→ **Aim of the exercise**: What you need to produce from the material below is an exact transcription of the lines from the one with "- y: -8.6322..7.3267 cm" through the one with "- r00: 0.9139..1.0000", both included, and no other line.

→ **Data**:
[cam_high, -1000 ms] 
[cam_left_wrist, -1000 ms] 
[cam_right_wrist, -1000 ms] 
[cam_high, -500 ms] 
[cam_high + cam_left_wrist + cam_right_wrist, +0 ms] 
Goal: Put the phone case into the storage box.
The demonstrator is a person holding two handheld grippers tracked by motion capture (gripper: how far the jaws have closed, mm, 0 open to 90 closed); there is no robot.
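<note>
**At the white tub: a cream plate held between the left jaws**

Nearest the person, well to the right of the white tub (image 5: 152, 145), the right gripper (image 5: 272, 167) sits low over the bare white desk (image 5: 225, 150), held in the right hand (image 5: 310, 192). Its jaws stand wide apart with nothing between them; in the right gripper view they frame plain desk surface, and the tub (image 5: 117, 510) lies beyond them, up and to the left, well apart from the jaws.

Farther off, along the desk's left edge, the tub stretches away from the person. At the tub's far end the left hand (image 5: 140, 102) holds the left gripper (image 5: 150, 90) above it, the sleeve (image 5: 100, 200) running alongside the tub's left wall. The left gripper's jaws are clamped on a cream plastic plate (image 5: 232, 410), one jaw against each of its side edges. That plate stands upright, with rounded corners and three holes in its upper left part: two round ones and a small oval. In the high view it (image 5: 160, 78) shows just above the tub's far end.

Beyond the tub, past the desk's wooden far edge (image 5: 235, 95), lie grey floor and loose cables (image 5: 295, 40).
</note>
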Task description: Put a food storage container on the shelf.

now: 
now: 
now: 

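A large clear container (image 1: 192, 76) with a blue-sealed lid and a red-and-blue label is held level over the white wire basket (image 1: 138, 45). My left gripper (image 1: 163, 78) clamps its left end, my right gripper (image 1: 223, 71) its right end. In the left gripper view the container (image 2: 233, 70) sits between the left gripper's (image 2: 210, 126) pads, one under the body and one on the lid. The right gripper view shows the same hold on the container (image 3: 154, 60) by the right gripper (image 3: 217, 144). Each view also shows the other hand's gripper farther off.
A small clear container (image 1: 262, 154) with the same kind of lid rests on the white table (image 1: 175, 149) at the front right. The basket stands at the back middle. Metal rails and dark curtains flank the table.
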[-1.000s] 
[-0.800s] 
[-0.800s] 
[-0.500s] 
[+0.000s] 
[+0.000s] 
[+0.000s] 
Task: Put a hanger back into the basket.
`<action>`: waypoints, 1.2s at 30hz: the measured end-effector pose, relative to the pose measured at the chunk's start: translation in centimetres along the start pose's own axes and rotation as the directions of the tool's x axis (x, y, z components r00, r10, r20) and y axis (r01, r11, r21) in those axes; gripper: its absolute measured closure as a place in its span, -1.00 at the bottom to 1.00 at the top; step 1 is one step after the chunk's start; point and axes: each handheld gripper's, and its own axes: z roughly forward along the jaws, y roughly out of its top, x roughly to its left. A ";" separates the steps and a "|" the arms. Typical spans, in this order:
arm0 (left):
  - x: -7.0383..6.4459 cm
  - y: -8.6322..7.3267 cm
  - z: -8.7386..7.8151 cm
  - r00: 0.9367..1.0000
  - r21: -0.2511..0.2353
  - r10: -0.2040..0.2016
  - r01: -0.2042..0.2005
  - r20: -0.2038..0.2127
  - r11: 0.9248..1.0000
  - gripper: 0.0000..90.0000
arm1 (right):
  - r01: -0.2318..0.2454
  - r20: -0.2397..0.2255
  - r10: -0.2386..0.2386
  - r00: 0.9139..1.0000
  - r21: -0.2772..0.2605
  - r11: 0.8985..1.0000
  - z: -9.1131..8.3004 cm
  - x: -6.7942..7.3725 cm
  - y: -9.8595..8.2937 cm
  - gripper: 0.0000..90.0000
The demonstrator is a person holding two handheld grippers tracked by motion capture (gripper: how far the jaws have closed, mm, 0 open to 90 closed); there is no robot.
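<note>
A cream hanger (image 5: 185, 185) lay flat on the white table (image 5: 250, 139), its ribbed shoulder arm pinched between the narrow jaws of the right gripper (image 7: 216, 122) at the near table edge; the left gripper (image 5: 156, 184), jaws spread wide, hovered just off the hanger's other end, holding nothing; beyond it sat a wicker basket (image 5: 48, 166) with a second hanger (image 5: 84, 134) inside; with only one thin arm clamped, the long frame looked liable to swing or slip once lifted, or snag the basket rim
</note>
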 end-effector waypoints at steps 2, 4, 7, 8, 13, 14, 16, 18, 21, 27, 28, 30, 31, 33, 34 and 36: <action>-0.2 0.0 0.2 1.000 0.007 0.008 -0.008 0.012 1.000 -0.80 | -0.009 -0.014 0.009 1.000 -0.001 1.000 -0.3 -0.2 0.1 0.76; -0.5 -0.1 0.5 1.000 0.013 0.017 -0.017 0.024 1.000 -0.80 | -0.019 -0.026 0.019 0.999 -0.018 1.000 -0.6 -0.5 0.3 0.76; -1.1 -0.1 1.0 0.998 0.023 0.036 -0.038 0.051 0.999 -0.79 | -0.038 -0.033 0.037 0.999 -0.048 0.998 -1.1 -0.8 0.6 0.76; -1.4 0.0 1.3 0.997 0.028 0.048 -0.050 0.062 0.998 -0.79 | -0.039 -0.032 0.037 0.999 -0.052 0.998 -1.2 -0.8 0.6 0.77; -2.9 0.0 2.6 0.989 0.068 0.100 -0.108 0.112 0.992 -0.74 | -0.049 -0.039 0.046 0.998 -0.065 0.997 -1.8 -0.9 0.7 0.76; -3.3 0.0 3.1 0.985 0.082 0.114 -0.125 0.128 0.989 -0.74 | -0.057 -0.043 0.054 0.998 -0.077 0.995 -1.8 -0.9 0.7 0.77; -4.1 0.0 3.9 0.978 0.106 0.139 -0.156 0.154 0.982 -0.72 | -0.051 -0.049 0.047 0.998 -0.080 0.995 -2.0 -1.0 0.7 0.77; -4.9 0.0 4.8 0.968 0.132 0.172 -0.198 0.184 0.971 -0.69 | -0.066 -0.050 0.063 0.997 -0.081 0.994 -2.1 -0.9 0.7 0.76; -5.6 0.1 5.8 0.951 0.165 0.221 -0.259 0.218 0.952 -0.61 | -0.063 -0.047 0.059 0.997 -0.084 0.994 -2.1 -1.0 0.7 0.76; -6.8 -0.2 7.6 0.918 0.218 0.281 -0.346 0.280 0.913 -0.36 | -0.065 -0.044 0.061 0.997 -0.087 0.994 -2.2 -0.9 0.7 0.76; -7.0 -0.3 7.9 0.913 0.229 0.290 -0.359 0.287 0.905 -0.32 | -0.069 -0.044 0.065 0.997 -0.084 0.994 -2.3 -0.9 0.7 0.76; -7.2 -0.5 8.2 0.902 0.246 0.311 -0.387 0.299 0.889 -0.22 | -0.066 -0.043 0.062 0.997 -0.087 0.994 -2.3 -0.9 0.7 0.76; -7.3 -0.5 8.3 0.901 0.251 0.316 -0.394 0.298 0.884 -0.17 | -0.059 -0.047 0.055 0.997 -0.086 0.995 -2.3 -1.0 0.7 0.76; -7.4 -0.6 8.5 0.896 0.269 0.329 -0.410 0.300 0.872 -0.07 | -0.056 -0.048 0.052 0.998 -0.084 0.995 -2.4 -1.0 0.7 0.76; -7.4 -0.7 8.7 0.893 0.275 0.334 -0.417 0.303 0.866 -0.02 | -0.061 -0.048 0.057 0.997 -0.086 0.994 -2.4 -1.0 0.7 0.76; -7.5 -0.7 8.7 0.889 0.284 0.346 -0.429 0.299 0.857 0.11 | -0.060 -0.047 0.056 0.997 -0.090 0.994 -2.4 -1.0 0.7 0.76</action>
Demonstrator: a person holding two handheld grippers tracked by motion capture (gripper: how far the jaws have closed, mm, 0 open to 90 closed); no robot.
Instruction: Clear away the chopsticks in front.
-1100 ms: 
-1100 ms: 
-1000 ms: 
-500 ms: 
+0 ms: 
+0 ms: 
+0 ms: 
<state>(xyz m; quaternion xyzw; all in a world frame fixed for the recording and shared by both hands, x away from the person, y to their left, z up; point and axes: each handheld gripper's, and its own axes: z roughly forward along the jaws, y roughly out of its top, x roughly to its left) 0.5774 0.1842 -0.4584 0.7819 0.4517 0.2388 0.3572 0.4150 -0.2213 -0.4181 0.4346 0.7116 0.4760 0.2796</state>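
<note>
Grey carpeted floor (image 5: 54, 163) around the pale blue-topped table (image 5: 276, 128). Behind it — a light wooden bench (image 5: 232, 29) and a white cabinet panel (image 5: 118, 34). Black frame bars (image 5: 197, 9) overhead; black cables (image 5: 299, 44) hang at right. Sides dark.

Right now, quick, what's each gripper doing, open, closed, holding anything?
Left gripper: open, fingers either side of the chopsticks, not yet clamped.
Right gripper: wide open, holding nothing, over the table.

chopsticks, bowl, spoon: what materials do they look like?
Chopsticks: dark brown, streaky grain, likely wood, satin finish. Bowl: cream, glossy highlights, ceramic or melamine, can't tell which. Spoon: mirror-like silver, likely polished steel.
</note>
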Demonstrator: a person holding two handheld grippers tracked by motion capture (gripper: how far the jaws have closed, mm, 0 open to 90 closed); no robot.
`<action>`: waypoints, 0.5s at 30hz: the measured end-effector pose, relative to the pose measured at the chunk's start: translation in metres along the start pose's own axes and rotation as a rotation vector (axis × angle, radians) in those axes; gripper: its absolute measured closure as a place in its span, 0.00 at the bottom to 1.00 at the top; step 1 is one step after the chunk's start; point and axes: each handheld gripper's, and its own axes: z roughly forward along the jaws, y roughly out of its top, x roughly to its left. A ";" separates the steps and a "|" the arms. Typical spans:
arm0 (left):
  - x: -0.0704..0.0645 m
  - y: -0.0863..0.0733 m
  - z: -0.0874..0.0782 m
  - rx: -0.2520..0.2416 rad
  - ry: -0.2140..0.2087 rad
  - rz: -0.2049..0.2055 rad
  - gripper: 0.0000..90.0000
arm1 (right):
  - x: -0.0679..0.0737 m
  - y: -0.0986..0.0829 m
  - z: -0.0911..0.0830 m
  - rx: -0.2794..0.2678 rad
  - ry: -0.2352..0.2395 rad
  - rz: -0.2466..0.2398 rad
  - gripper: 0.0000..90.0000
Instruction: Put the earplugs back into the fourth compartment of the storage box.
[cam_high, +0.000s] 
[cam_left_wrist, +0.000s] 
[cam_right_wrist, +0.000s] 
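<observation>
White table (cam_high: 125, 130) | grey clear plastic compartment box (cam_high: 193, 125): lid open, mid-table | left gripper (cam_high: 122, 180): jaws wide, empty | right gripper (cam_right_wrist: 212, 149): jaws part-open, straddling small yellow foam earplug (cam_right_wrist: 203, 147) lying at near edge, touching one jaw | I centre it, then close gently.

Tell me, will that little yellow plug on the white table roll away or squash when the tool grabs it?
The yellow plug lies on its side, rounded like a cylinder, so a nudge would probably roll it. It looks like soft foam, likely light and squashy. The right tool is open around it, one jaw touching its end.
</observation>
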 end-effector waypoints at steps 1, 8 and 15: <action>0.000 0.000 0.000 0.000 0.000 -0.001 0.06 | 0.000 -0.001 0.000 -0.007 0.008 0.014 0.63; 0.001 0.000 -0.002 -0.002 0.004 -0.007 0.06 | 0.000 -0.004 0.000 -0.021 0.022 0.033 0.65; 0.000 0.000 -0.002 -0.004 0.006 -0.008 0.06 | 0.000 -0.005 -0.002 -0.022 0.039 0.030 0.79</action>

→ **Answer to this exercise**:
  - y: -8.6322..7.3267 cm
  - z: -8.7386..7.8151 cm
  - r00: 0.9367..1.0000
  - r21: -0.2511..0.2353
  - r10: -0.2040..0.2016
  - r01: -0.2042..0.2005
  - r20: -0.2038..0.2127
  - r11: 0.9248..1.0000
  - gripper: 0.0000..90.0000
arm1 (right):
  - r01: -0.2318..0.2454
  - r20: -0.2397..0.2255
  - r10: -0.2386..0.2386
  - r00: 0.9139..1.0000

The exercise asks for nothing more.